Bobby Limb started his climb to Australian TV stardom by learning to play the saxophone at the Adelaide College of Music.
Bobby Limb entered show business in 1941, aged 17, as a saxophone player with dance bands around his home city Adelaide. By 1948, he was the youngest band leader in Australia. He developed his comedy and made his first recording in 1950.
By 1952, Limb was already one of Australia's leading entertainers, with a fan club of 35,000 teenagers on Sydney’s radio station 2UW. He appeared in the satirical radio program The Idiot Weekly in 1958-59 with Spike Milligan, Ray Barrett, John Bluthal and John Ewart but was better known for his own radio, and later TV, shows.
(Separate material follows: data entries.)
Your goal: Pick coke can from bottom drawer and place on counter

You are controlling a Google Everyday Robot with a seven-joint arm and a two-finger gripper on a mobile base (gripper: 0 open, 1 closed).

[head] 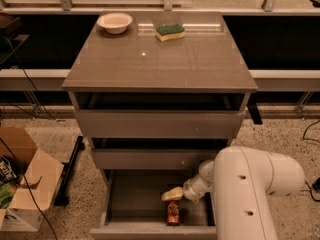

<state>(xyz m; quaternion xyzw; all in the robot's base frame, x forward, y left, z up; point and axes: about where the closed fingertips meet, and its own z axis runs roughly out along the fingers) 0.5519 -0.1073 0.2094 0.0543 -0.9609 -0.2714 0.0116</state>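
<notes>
1. the gripper is a pale claw low in the open bottom drawer, right of the drawer's middle and pointing left.
2. whether the claw is apart or together cannot be told from this angle; it is not seen clamped on anything.
3. the coke can sits on the drawer floor just near of the gripper, close to the drawer's front wall. it is red with a pale band, and i cannot tell whether the gripper touches it.
4. the white arm reaches in from the right. its thick rounded body fills the near right corner and hides the drawer's right side.
5. the bottom drawer is pulled well out towards the near side. the middle drawer and the top drawer above it each stand out a little, with a dark gap behind their fronts.
6. the counter tops the cabinet, glossy and grey-brown.
7. at its far edge sit a cream bowl on the left and a green and yellow sponge near the middle, well apart from each other.
8. on the speckled floor to the left stands an open cardboard box, and a black bar lies between it and the cabinet.
</notes>
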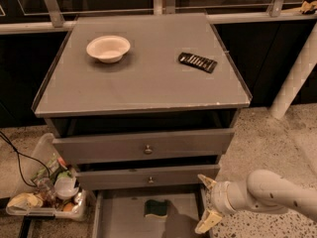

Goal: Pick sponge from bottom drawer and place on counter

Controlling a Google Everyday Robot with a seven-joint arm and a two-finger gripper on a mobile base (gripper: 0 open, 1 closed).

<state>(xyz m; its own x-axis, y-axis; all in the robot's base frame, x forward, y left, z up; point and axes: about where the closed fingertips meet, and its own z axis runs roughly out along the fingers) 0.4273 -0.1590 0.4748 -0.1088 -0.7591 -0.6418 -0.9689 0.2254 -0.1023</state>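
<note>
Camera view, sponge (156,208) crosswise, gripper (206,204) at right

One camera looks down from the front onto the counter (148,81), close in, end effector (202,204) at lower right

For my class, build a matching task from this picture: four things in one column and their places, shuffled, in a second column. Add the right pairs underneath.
Things
1. sponge
2. white bowl
3. black ridged object
4. gripper

Places
A. on the counter, right side
B. low down, fingers open, beside the right side of the bottom drawer
C. on the counter, left side
D. lying on the floor of the bottom drawer

Pairs: 1-D, 2-C, 3-A, 4-B
</note>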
His most successful television shows were The Mobil Limb Show, the first to go national, and Bobby Limb's Sound of Music 1963–1972. It was mostly the country's top-rated show. Limb switched with his program from TCN Channel 9 to TEN10 in the same timeslot on Friday nights.
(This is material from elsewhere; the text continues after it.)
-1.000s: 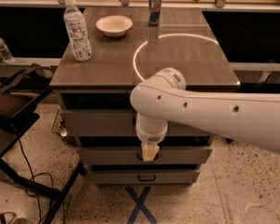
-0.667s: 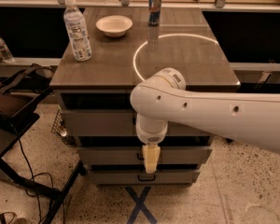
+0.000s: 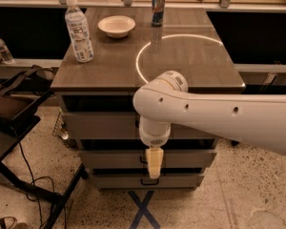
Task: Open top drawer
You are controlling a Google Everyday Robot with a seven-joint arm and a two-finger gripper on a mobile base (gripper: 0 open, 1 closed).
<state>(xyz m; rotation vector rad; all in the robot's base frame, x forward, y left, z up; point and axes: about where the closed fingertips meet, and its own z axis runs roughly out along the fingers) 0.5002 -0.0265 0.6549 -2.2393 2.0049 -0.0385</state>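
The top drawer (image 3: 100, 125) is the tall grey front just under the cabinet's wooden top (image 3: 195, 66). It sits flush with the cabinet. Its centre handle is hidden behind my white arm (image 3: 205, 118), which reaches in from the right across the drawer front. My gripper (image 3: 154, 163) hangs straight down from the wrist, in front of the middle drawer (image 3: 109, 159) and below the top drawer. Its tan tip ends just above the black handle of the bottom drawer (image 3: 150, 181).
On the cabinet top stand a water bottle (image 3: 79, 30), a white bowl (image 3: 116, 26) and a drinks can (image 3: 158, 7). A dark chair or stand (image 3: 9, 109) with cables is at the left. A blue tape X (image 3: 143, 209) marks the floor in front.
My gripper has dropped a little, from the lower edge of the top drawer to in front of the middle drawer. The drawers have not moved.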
He won 11 Logie awards, including the 1964 gold for the most popular personality on Australian television.
Limb married fellow entertainer Dawn Lake in 1953 and the couple became iconic within Australian entertainment.
In the late 1950s, Limb had taken over supplying middle-Australia's tastes in entertainment from radio personality Jack Davey but those tastes changed in the 1970s from family variety shows towards pop music, home-grown soap operas and harder-edged satirical comedy.
Limb remained a hit with older Australian audiences but his later appearances were almost at live venues around the nation, like clubs and theatres, often in connection with charity fundraising for causes such as Diabetes Australia.